Quantization-Aware Training (QAT) refers to applying fake quantization during the training or fine-tuning process, such that the final quantized model will exhibit higher accuracies and perplexities. Fake quantization refers to rounding the float values to quantized values without actually casting them to dtypes with lower bit-widths, in contrast to post-training quantization (PTQ), which does cast the quantized values to lower bit-width dtypes, e.g.:
# PTQ: x_q is quantized and cast to int8
# scale and zero point (zp) refer to parameters used to quantize x_float
# qmin and qmax refer to the range of quantized values
x_q = (x_float / scale + zp).round().clamp(qmin, qmax).cast(int8)
# QAT: x_fq is still in float
# Fake quantize simulates the numerics of quantize + dequantize
x_fq = (x_float / scale + zp).round().clamp(qmin, qmax)

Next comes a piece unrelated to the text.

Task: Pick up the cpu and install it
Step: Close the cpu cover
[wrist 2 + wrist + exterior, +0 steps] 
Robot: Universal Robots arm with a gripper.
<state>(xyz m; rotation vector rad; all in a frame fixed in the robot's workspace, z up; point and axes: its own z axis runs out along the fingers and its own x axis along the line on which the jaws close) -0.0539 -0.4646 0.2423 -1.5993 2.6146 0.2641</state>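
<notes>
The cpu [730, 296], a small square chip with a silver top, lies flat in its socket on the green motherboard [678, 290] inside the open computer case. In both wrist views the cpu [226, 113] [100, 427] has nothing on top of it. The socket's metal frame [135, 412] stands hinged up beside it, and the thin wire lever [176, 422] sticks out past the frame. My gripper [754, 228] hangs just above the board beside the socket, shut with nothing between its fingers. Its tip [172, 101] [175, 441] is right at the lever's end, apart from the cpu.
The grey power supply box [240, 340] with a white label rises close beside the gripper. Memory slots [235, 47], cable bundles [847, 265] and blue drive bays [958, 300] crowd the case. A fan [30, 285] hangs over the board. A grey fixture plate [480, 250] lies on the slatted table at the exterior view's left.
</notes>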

x_fq = (x_fq - zp) * scale
QAT typically involves applying a transformation to your model before and after training. In torchao, these are represented as the prepare and convert steps: (1) prepare inserts fake quantize operations into linear layers, and (2) convert transforms the fake quantize operations to actual quantize and dequantize operations after training, thereby producing a quantized model (dequantize operations are typically fused with linear after lowering). Between these two steps, training can proceed exactly as before.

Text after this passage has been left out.